鲁山镇被清出来之后,朱铁斧把营地扎在了镇子外面那片河滩地上。
河滩宽敞,能驻下六七百人,水源充足,离镇子近,取用物资方便。镇子里那些空屋子被收拾出来当了伤兵营和仓库,粮仓废墟上的余烬被彻底浇灭了,残留的铁器和没烧透的粮食被人分拣出来堆在棚子里。韩武带人在河滩上搭了二十几顶行军帐篷,用木桩和麻布扎成的简易棚子一排排地立起来,虽然简陋,但比露宿强了太多。
安顿下来的第二天早上,朱铁斧站在营地的炊事棚前面,看着那一口大铁锅里的水烧开了翻着白浪花。旁边三个伙夫蹲在灶前添柴,火烧得旺,铁锅底下的炭火通红通红的,热气往上蒸腾。锅旁边摞着几摞粗陶碗,碗口缺了角的不少,但洗干净了,擦得锃亮。
朱铁斧把光屏拉出来翻到"基础类",在"食物"条目下面停了一下。他之前一直给兵士们吃压缩饼干和兑出来的净水——快捷、扛饿、省事,但那玩意儿吃了快一个月了,每天啃饼干的滋味他自己清楚,嘴里的涩和干胀,嚼久了腮帮子发酸。他是从2026年来的,知道人不能老吃这种应急食品。天天吃压缩饼干,人的精神和体力都会垮。
他在商城里翻了翻,找到了大米、面粉、青菜干、咸肉、盐、酱、油这些基础食材的选项。标价都不贵——一斤大米两积分,一斤面粉三积分,青菜干一积分一大把,咸肉五积分一斤。他算了一下,六百多人的伙食,每天光白米饭就吃掉几百斤,但以他现在的积分存量来说不算什么负担。二百多万分,每天还有八万多进账,够他养这支队伍相当长一段时间。
"今天开始改善伙食,"朱铁斧对伙夫头说,"早上煮白粥,配咸菜。中午蒸米饭,做个青菜汤。晚上擀面或者煮厚粥,隔三天加一顿肉菜。"
伙夫头是个四十来岁的精瘦汉子,姓孙,之前在颍阳城外的村里当过厨子。他听见这话眼睛就亮了。"侯爷,有米?"
"有。一会儿送来。你先去把锅刷干净,把灶台旁边的案板收拾出来。"
孙伙夫应了一声带人忙活去了。朱铁斧走到营地边上那排仓库棚子前面,挑了一间空着的,把兑出来的食材一袋一袋地往里面搬。两百斤大米、一百斤面粉、五十斤青菜干、三十斤咸肉、十几袋盐和几坛子酱——东西堆满了半间棚子,米袋子和面粉袋子摞得整整齐齐,咸肉用油纸裹着吊在横梁上,青菜干装在大筐子里码在墙角。
早上开饭的时候,整个营地的空气都是不一样的。
白粥的香味从炊事棚里漫出来,混着咸菜被热水烫过之后激出来的咸香,顺着河滩的风送到每一顶帐篷前面。兵士们端着碗排队打粥,粥熬得稠稠的、米花全开了,表面浮着一层米油,热气腾腾地扑在脸上。配菜是一小撮烫过的咸菜丝,黄澄澄地搁在粥面上,用筷子搅一搅就化进粥里了。

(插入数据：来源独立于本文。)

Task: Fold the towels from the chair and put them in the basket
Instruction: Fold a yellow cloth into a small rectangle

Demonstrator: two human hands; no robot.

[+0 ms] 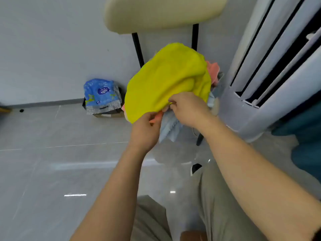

朱铁斧端着碗蹲在河滩边的一块石头上吃。粥很烫,他吹一口喝一口,咸菜丝的咸味刚好中和了粥的寡淡,一碗下去胃里暖腾腾的。阿草坐在他旁边的石头上,小号甲没穿,只穿着里面那件粗布衬衣,抱着碗喝粥喝得小口小口的,碗沿遮了半张脸。
"比饼干好吃。"阿草放下碗说了一句,嘴角还沾着一粒米。
"以后都这么吃。"
阿草低头继续喝粥。喝完一碗又去打了一碗,第二碗喝完了才把碗放下,满足地拍了拍肚子,手指头在粗布衬衣上蹭了蹭。
中午的时候换了花样。大米饭蒸得颗颗分明,孙伙夫在大锅底下垫了一层干荷叶再放米,蒸出来的饭带了淡淡的清香。青菜干用开水泡发了切碎,加盐和一点点油煮成一锅清汤,虽然算不上什么丰盛的菜肴,但汤面上漂着的那层油花在日光下亮晶晶的,看着就让人有食欲。兵士们端着陶碗坐在河滩上各自找地方吃饭,有人蹲着有人坐着有人靠着帐篷,嚼着米饭喝着汤,脸上那股攒了好些天的紧绷感明显松了一层。
朱铁斧在营地中间走了一圈。韩武端着一个大海碗蹲在帐篷门口吃,碗里堆了冒尖的米饭,汤浇在饭面上浸透了,他用筷子扒拉着往嘴里送,腮帮子鼓鼓地嚼。看见朱铁斧走过来,他含糊地说了句"好吃",又埋头扒了两口。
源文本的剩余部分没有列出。